Updated: Dec 17, 2021

How we process our 100% Kona coffee


With growth comes change.


From the early years of roasting beans in our home oven to purchasing our first coffee huller, this marks the first official year our crop has outgrown our small lot to process our pick.


Our single-estate Kona, once pulped, washed, and dried on our very own lot, we now drive a few minutes down the road to process with our old friend, Kraig Lee, at Kona Farm Direct.


The nursery where we purchase our coffee saplings now happens to be where we transform our cherries when the larger harvests require a few extra helping hands.

Two men stand next to truck full of coffee cherries at Ulu Coffee farm in Kona Hawaii
Luis and Phil stand next to fresh pick, 2021

Sense of place, peace of mind

Last month we talked about the washed process which we use to make our 100% Kona coffee.


When we thought about explaining why we use this process, we realized it came down to two things.


The first was to share our coffee and the spirit of Aloha through the purest expression of this remarkable land. This meant to carry out cultivation without the use of synthetic sprays or harmful chemicals.


It also meant anything else, from hand harvesting to processing and roasting; whatever the decision as producers that need to be made (and there are many), we make with the final brew in mind—offering the mainland a true sense of place and peace of mind.


The Perfect Daily Grind sums up our thoughts on the outcome of this process in an article discussing the particular reasons producers have so much love for this rather tedious method.


“And Pil Hoon Seu, Owner and Green Bean Buyer at Coffee Libre in South Korea, stresses that “the washed process is a method of focusing on the bean itself.”


In other words, with a washed coffee, you are tasting the coffee itself – the origin, the coffee variety, the terroir – and not the impact of the processing method.


George Howell tells me, “What I love about washed coffees is that they can have pure intrinsic flavours from the bean, if the washing is done properly…”

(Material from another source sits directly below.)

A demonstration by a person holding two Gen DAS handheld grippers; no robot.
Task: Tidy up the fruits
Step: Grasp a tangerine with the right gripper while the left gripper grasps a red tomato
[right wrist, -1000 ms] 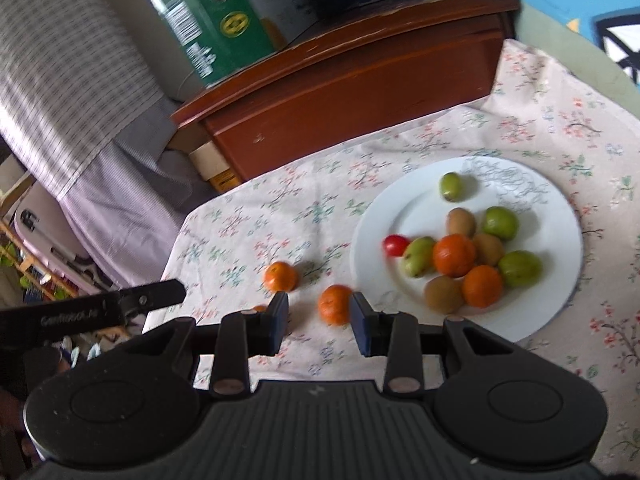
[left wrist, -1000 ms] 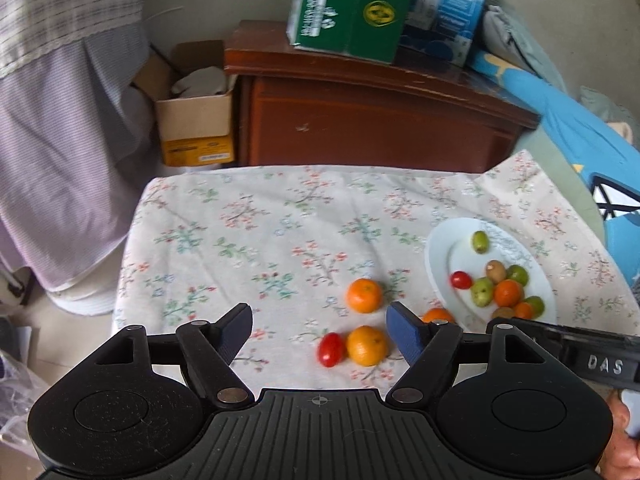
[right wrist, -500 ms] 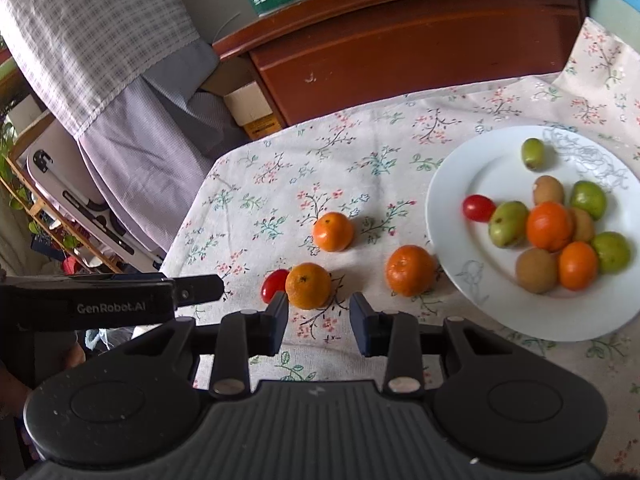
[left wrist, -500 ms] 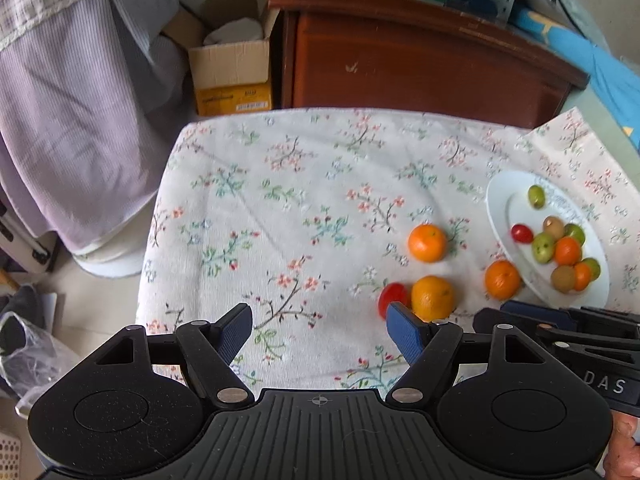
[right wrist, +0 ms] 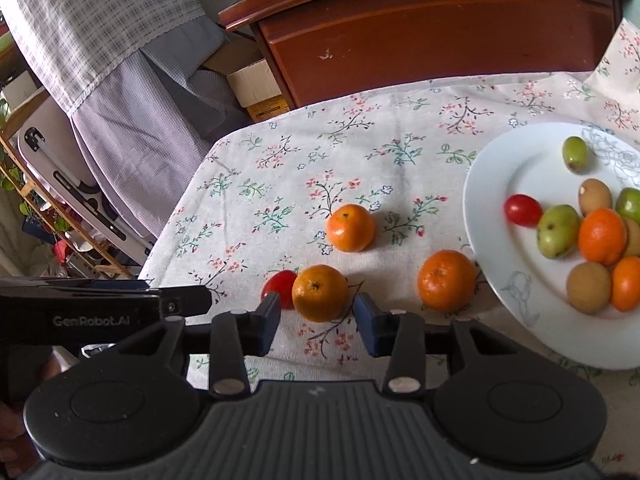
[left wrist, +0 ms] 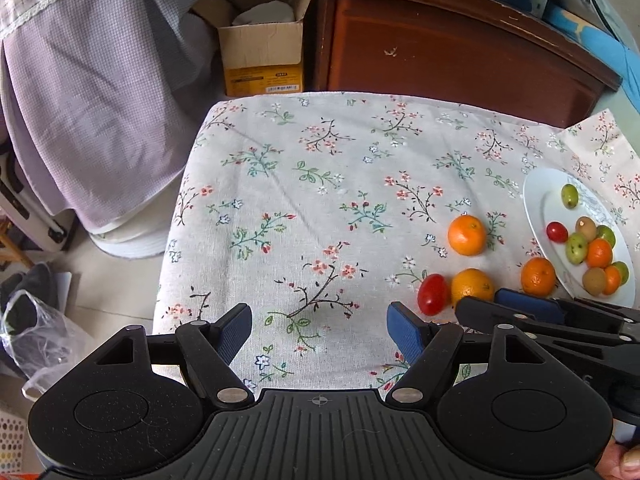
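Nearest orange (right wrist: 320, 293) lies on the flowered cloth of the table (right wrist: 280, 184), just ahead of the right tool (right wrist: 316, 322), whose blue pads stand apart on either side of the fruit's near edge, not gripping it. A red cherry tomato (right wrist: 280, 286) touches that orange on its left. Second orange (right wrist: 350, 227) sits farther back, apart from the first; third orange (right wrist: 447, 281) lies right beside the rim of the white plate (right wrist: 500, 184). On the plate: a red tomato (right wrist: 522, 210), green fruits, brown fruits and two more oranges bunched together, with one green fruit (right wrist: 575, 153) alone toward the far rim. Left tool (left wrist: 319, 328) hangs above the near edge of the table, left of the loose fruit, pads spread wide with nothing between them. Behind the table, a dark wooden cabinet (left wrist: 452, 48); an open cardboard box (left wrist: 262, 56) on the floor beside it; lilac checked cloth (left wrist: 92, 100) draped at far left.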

The second reason for the washed process is the tradition of quality coffee farming in Kona. Since the late 1800s, the practice in Kona has been the wet method and remains the standard for quality coffee in Kona, Hawaii.


We learned the methods and techniques for coffee farming and processing from our neighbors, who learned it from their parents, who learned from their parents, and so on.

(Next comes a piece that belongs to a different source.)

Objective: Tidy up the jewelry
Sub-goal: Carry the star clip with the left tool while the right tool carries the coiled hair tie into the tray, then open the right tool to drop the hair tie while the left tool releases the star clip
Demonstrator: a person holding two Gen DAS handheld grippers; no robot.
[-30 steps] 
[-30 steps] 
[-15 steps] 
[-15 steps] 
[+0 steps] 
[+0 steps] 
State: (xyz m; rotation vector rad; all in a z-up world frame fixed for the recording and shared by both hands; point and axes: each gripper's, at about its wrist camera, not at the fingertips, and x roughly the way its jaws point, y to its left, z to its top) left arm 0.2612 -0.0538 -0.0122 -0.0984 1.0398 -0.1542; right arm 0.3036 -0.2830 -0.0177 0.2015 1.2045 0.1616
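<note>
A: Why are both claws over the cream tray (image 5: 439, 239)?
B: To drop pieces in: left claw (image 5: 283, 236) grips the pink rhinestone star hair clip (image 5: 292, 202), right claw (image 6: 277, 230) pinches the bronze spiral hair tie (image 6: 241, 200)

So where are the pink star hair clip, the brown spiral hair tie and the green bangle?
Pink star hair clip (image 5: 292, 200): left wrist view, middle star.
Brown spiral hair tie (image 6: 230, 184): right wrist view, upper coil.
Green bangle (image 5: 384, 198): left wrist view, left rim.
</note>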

Gerald Kinro recalls these ancestral ties in his book ‘A Cup of Aloha.’ Stating that by 1931, “more than 1,300 families grew coffee on 5,500 acres. They owned an impressive 2,448,000 trees, and they produced 9,808,000 pounds of green coffee beans. Where corporate efforts had failed, family-run enterprises had survived and kept Kona coffee alive.”


The pulp

There was a time, on the Hodson family farm where growing coffee wasn't even a fragment of Phil Hodson's imagination.


But, curiosity struck.


Phil walked down to the K Komo store with his son Jack, where he held out his hand and a few coffee cherries he'd picked from the farm. He asked Mrs. Komo, "How do you process these?"


Kindly, Mrs. Komo explained what he needed to do with each step. Remove the fruit, wash the bean, rake to dry, husk, grade, sort.


It was a learning experience from there.


How we do each step at Ulu Coffee is a matter of experimenting, refining, observing, and learning from the farmers and ranchers who've long been members of the Kona community.

Coffee huller in Kona Hawaii
Pulper used at Kona Farm Direct for Ulu Coffee harvest, 2021

With the wet method, we start by removing any low-density fruit. Soaking the entire pick in a bathtub rinse where poor quality fruit floats to the top and easily removed.


Then we remove the cherry skin by putting it through the huller. Otherwise known as the pulper.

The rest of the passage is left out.